- O JP Morgan revisou suas recomendações para ações do setor educacional.
- A Ânima (ANIM3) foi rebaixada de overweight para equal-weight.
- As ações da Ser Educacional (SEER3) e Afya (AFYA) foram elevadas para compra.
- A Yduqs (YDUQ3) foi reafirmada como a principal escolha do setor.
- O preço-alvo da Ânima foi reduzido de R$ 6 para R$ 5,00, enquanto o da Afya subiu de US$ 23,50 para US$ 24,50 e o da Ser Educacional de R$ 14 para R$ 18.
Após revisões recentes de Itaú BBA e Goldman Sachs, o JP Morgan atualizou suas recomendações para ações do setor educacional. O banco rebaixou Ânima (ANIM3) de overweight para equal-weight, enquanto elevou Ser Educacional (SEER3) e Afya (AFYA) para compra. Yduqs (YDUQ3) foi reafirmada como a principal escolha do setor.

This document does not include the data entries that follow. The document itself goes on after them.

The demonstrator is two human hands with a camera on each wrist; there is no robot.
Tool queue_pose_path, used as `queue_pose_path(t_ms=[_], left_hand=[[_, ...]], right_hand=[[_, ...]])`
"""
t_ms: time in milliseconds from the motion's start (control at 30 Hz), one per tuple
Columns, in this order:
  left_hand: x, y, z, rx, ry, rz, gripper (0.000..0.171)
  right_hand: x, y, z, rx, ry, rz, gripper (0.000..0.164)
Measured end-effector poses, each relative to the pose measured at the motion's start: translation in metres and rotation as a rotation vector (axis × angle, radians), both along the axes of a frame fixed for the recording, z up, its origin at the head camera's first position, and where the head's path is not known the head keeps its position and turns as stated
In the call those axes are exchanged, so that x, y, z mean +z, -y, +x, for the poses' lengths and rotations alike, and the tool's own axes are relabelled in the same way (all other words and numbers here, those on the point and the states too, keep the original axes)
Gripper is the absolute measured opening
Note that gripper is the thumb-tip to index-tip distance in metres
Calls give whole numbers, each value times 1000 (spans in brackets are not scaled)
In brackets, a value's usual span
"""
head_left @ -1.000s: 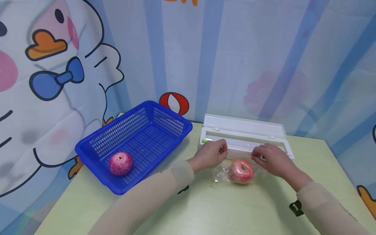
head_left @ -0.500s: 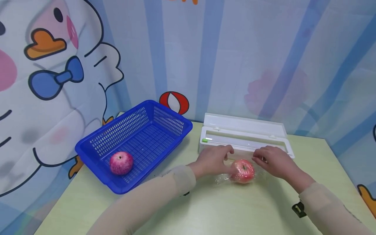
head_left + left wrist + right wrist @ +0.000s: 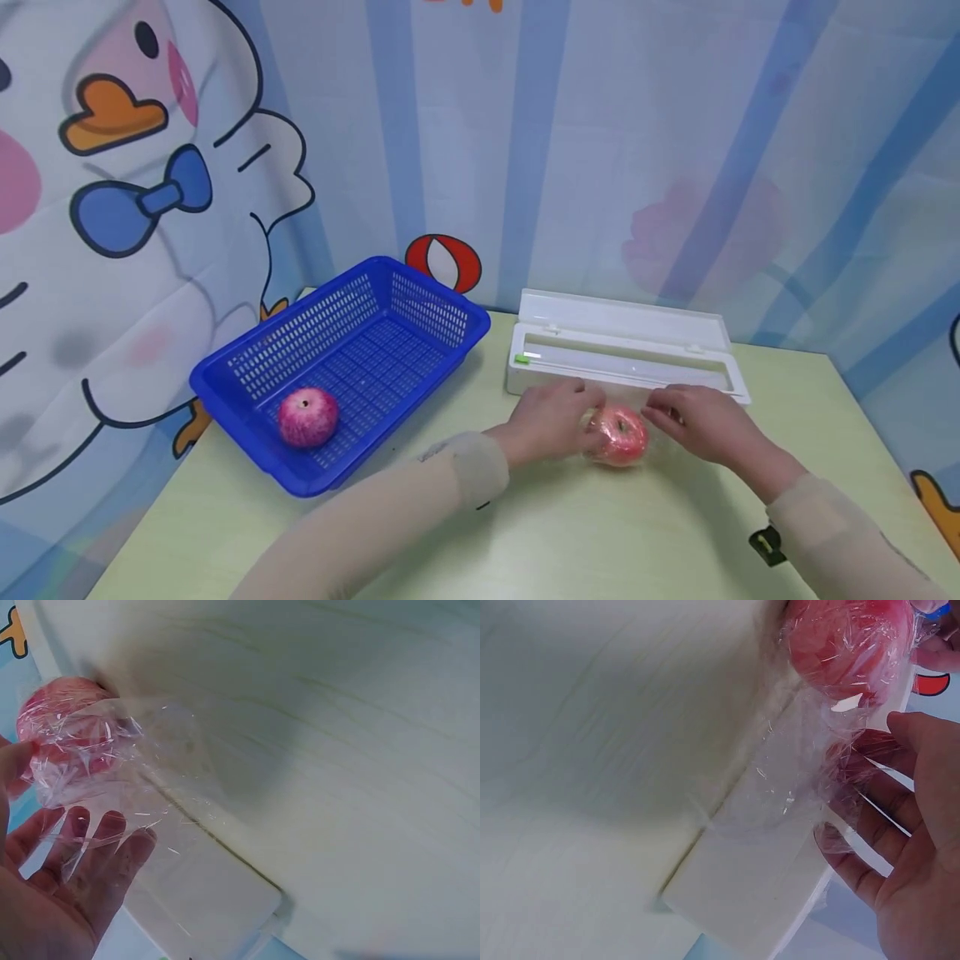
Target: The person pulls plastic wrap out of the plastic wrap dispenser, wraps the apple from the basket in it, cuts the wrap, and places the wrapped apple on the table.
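A red apple [image 3: 627,440] in clear plastic wrap [image 3: 765,784] sits on the table, just in front of a white wrap dispenser [image 3: 622,388] with its lid up. My left hand [image 3: 551,422] is at the apple's left side. Its thumb presses the film against the fruit, while the other fingers spread loosely behind the film in the left wrist view. On the other side, my right hand [image 3: 712,422] pinches a loose part of the wrap, its fingers partly covered by the film. Creased film trails off the apple in both wrist views.
To the left stands a blue plastic basket [image 3: 405,367] with a second, darker red apple [image 3: 308,417] inside. A green slider [image 3: 522,359] is on the dispenser's left end. Behind the pale table [image 3: 600,542] hangs a printed cloth [image 3: 465,150].
My left hand has opened from a pinch and moved right and down onto the apple's left side, bringing the loose film there inward. My right hand has hardly moved.
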State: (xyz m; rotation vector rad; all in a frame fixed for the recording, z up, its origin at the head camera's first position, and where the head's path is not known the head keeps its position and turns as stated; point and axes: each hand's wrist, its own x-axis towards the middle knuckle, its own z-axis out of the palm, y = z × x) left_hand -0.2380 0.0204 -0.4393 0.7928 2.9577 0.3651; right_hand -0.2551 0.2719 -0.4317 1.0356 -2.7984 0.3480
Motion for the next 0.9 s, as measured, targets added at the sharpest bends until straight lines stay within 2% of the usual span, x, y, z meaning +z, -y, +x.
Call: queue_pose_path(t_ms=[133,267,333,533,633,767,900], left_hand=[[-4,2,-1,-23,-15,4,39],[-5,5,0,-56,-64,-32,37],[-6,7,1,-85,-118,-77,35],[-14,13,7,-182,-349,-254,30],[-17,13,11,-217,-449,-361,30],[-17,11,18,-217,-503,-468,36],[-16,9,28,-201,-555,-478,37]], right_hand=[[-4,-2,5,-6,5,-3,8],[-10,-4,14,21,-71,-7,4],[-13,-5,20,20,-103,0,10],[-26,-5,40,-47,-62,41,42],[-38,-6,46,-54,-84,32,57],[-51,-7,50,-54,-127,-14,70],[-57,-7,52,-61,-156,-70,70]])
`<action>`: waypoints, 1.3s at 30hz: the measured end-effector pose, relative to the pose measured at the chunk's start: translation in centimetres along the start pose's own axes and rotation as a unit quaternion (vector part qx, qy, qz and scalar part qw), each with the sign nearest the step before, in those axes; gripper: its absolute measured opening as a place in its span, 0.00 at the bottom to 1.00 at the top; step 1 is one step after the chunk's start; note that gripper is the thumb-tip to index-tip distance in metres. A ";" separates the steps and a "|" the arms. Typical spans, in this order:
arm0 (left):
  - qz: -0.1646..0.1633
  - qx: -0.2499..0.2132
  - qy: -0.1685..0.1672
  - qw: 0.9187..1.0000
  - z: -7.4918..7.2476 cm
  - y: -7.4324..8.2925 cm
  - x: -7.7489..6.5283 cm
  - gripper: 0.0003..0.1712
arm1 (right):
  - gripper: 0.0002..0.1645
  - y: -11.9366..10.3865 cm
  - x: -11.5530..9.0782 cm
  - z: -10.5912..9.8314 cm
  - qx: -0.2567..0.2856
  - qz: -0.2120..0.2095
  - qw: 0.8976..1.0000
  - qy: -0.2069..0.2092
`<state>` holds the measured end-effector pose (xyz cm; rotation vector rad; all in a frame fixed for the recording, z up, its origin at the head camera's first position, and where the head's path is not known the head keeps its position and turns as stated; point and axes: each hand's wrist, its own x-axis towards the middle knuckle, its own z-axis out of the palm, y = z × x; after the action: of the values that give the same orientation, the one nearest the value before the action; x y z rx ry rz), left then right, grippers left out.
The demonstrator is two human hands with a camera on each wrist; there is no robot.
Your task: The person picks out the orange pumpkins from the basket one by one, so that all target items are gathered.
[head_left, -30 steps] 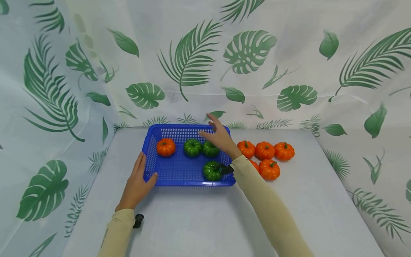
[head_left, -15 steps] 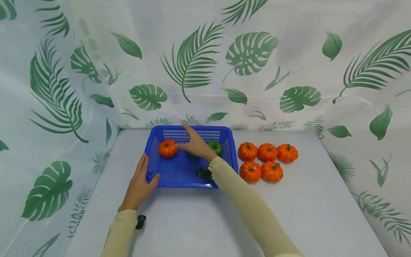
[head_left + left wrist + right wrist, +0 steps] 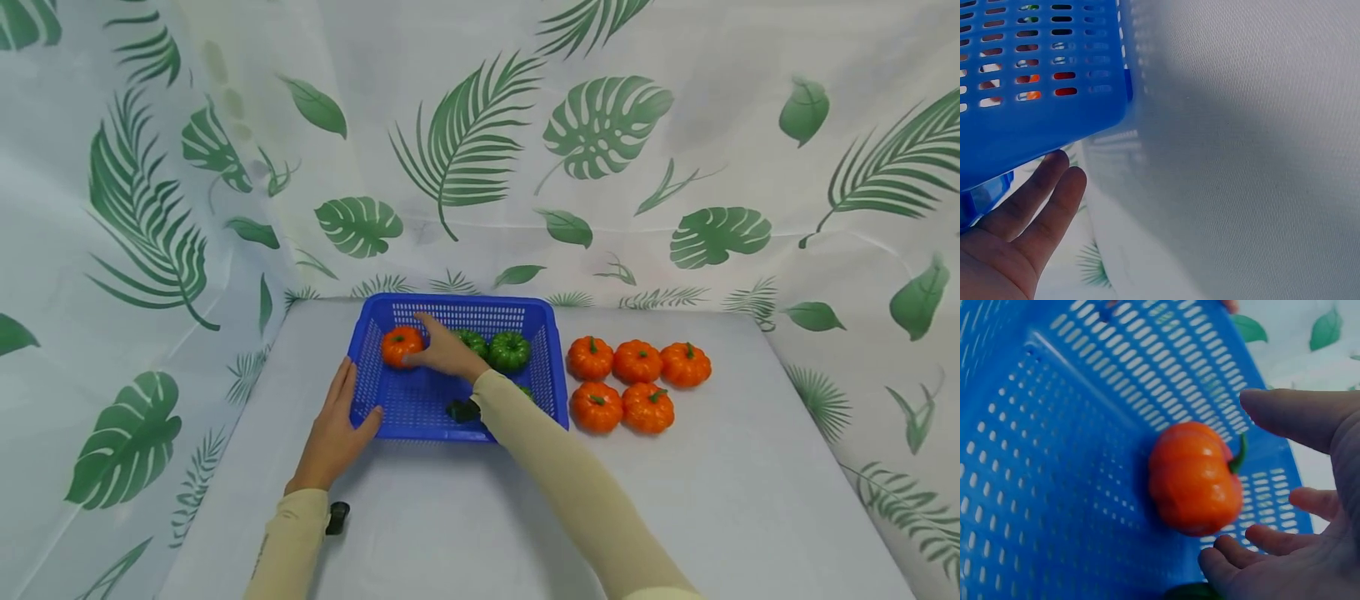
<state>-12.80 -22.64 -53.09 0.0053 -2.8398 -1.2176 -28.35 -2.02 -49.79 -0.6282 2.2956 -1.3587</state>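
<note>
A blue plastic basket point(image 3: 405, 432) with slotted walls stands on the table. My left hand point(image 3: 335, 437) rests at its front left corner, fingers straight along the rim; the left wrist view shows two fingers point(image 3: 1054, 209) straight below the rim. Inside, an orange mini pumpkin point(image 3: 399, 343) sits near the back left. My right hand point(image 3: 447, 353) hovers over it, thumb and fingers spread on either side. In the right wrist view a gap shows between that hand point(image 3: 1329, 562) and the pumpkin point(image 3: 1191, 478). Green pumpkins point(image 3: 510, 351) lie to the right, one mostly hidden by my sleeve.
Several orange pumpkins point(image 3: 637, 362) stand in two rows on the white table point(image 3: 750, 467), right of the basket. A leaf-printed curtain point(image 3: 480, 150) encloses the back and sides. A dark wrist device point(image 3: 337, 518) is at my left sleeve.
My right hand has moved left across the basket, from above the green pumpkins to the orange one. The left hand stays at the corner. The whole view has shifted slightly.
</note>
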 end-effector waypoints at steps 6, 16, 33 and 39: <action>0.013 -0.007 0.008 1.000 0.1 -0.3 0.1 0.53 | 0.56 0.0 1.2 1.6 -0.010 0.031 0.999 0.013; 0.013 -0.020 0.012 1.000 0.6 0.2 -0.2 0.54 | 0.49 1.2 2.3 3.1 -0.063 0.054 0.994 0.077; 0.015 -0.003 0.013 1.000 0.1 -0.1 0.0 0.53 | 0.45 -0.3 1.5 1.3 -0.108 -0.003 0.992 0.064; 0.012 0.003 0.007 1.000 -0.1 0.0 -0.1 0.53 | 0.45 -1.0 -0.4 -0.5 -0.066 -0.026 0.995 0.071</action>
<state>-12.69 -22.69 -53.06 -0.0206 -2.8237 -1.1997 -28.11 -1.85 -48.61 -0.6553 2.5145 -1.3215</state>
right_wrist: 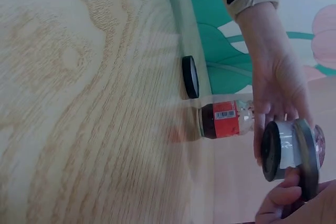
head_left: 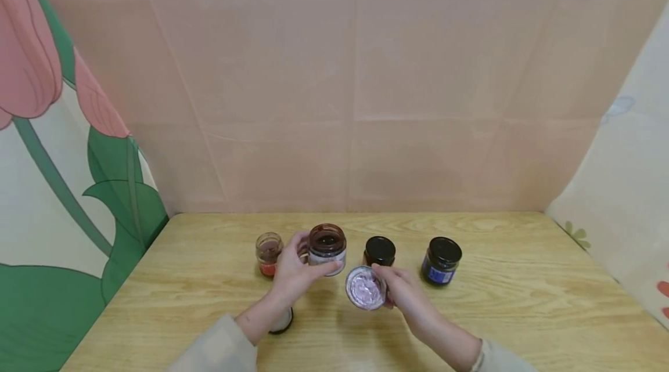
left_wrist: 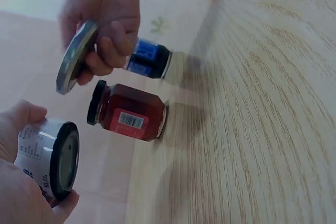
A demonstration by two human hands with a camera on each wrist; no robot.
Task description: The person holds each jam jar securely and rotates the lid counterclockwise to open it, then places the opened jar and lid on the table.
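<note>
My left hand (head_left: pixel 292 272) holds an uncapped glass jar (head_left: pixel 334 260) with a pale label above the table, thumb across its front. Its mouth is open and the contents look dark. Just right of it, my right hand (head_left: pixel 405 293) pinches a round lid (head_left: pixel 366 289) by the rim, its whitish, smeared-looking underside facing the head camera. Jar and lid are apart in the head view. The left wrist view shows the jar's dark base (left_wrist: pixel 67 160) and the lid (left_wrist: pixel 76 59) seen nearly edge-on. In the right wrist view the lid (right_wrist: pixel 308 156) overlaps the jar (right_wrist: pixel 286 142).
An uncapped jar (head_left: pixel 269 251) with a red label stands behind my left hand. A loose lid (head_left: pixel 283 322) lies beside my left forearm. Beyond my right hand stands a black-capped jar (head_left: pixel 380 250), red-labelled; a blue-labelled jar (head_left: pixel 441 262) with a dark lid is farther right.
</note>
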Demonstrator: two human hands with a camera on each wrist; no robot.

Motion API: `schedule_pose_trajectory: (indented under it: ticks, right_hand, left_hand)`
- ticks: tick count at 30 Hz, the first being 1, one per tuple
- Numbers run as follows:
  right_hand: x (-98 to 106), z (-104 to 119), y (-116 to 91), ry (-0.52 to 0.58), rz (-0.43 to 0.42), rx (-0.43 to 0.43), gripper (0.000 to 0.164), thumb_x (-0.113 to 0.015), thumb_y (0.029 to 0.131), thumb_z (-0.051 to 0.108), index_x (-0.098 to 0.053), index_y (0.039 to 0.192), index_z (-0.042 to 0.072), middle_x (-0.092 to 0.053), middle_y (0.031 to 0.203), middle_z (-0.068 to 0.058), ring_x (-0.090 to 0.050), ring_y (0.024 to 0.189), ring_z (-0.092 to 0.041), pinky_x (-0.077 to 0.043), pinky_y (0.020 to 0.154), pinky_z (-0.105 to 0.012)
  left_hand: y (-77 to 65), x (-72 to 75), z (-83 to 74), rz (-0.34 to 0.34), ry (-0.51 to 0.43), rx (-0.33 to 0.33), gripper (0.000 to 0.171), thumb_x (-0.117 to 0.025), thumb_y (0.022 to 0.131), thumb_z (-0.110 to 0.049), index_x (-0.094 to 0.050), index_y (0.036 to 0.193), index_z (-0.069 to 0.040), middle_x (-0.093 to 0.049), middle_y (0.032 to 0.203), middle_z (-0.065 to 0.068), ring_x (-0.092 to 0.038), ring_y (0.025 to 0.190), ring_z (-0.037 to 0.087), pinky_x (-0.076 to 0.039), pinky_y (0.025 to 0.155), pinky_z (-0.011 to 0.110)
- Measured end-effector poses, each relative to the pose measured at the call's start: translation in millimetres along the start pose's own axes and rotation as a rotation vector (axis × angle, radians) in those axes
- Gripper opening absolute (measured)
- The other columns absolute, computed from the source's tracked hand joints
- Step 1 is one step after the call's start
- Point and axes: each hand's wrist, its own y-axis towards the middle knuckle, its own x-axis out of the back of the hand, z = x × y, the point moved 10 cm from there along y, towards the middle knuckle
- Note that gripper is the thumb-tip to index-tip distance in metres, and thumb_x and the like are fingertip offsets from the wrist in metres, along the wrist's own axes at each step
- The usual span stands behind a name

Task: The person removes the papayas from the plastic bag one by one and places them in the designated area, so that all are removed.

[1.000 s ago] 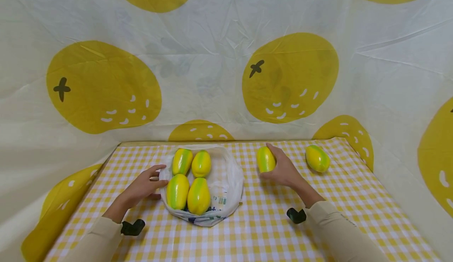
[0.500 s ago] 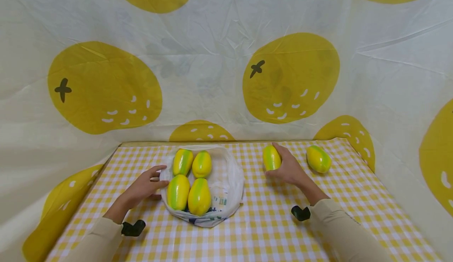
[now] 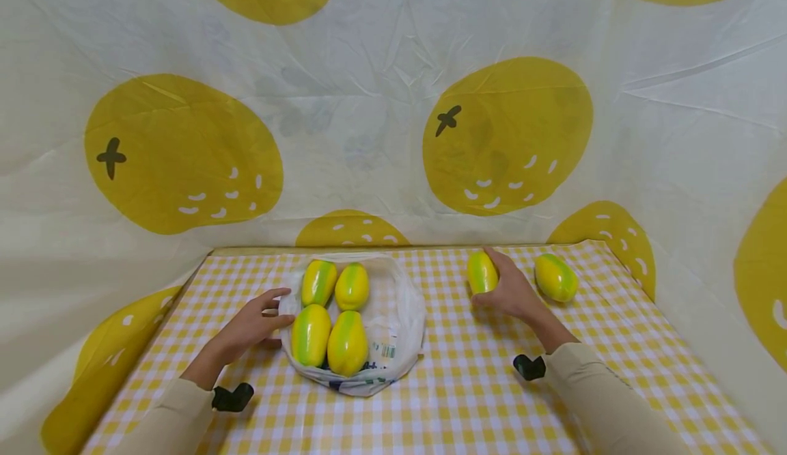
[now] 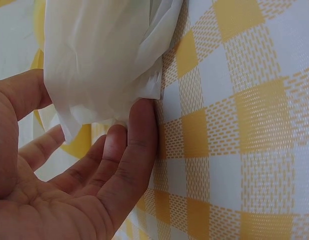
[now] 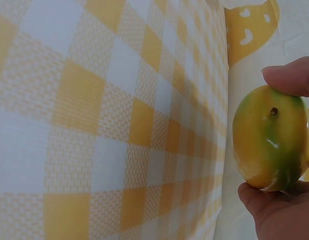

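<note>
Four-sided rows aside, several glossy yellow fruits with green stripes, mango-like, lie in an open white plastic bag (image 3: 408, 318) left of centre; one fruit (image 3: 348, 343) sits at its front. My left hand (image 3: 249, 325) is at the bag's left side, fingers spread and loosely bent, fingertips touching the plastic (image 4: 99, 60). To the right of the bag, my right hand (image 3: 507, 287) holds another such fruit (image 3: 482, 272) between thumb and fingers. In the right wrist view the held fruit (image 5: 269, 140) shows a small dark stem end. Its far side is hidden by the hand.
One more striped fruit (image 3: 556, 278) lies on the table to the right of my right hand. A yellow-and-white checked cloth (image 3: 467, 400) covers the table. Behind it hangs a pale curtain (image 3: 350, 120) printed with large yellow fruits.
My right hand has moved to the right with the fruit in its grip, away from the bag and nearer the other loose fruit. My left hand stays at the bag.
</note>
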Motion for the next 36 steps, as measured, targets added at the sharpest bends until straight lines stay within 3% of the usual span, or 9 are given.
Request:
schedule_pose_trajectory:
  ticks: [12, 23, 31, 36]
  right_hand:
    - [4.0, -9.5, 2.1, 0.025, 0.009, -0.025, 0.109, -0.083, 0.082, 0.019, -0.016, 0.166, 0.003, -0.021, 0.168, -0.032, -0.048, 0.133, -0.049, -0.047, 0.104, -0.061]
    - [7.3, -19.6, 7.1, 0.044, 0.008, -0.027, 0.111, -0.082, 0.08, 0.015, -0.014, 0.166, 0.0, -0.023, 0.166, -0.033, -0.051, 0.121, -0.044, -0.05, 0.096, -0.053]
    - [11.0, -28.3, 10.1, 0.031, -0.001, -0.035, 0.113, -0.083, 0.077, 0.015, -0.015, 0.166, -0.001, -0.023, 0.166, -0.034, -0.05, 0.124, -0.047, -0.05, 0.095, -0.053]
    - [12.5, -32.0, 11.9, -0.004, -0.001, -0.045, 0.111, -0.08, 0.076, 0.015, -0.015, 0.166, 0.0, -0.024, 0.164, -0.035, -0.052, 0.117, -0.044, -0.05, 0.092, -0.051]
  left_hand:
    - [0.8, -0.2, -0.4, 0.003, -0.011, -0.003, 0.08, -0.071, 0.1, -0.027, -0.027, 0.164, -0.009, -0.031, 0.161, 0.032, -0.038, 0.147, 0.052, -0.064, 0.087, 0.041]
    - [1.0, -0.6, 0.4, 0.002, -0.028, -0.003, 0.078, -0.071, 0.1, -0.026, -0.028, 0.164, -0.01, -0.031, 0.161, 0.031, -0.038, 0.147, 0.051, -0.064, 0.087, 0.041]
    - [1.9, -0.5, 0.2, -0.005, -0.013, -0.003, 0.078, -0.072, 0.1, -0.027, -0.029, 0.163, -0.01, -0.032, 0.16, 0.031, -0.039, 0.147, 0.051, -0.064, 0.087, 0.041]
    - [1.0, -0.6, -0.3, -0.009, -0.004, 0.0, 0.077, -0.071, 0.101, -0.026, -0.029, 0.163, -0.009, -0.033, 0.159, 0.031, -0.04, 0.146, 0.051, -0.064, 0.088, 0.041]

A nova classificação do JP Morgan reflete ajustes nos preços-alvo, que foram alterados com base em novas projeções de fluxo de caixa e alavancagem. A ordem de preferência do banco é: Yduqs, Afya, Ser, Cogna (COGN3), Ânima e Vasta (VSTA).
Análise da Ânima
O rebaixamento da Ânima se deve à sua alavancagem elevada, projetada em 3 vezes a dívida líquida sobre o EBITDA, o que compromete a visibilidade sobre a geração futura de fluxo de caixa. O banco estima um rendimento de 10,2% em 2026 e reduziu o preço-alvo de R$ 6 para R$ 5,00.
Destaques da Afya e Ser Educacional
A Afya foi classificada como uma das empresas mais consistentes do setor, com uma relação dívida líquida/EBITDA de apenas 1,2x. O preço-alvo foi elevado de US$ 23,50 para US$ 24,50, com previsão de rendimento de fluxo de caixa de 10,8% em 2026.
Por sua vez, a Ser Educacional teve sua recomendação elevada para compra, com o preço-alvo ajustado de R$ 14 para R$ 18. O banco projeta um FCF yield de 12,8% em 2026, impulsionado pela expansão na área de saúde.
Situação da Yduqs e Cogna
A Yduqs manteve a recomendação de compra, com o preço-alvo ajustado de R$ 22 para R$ 22,50. A expectativa é que a empresa atinja um fluxo de caixa livre entre R$ 500 milhões e R$ 600 milhões em 2025, apresentando o maior FCF yield do setor, estimado em 15,6% para 2026.
A Cogna, apesar de reconhecer tendências operacionais positivas, continua com recomendação neutra. O banco destacou a complexidade dos segmentos da empresa, que reduz a visibilidade sobre a geração de caixa, com um FCF yield estimado em 13,6% para 2026. Além disso, a empresa enfrenta riscos regulatórios relacionados à oferta de cursos híbridos de enfermagem.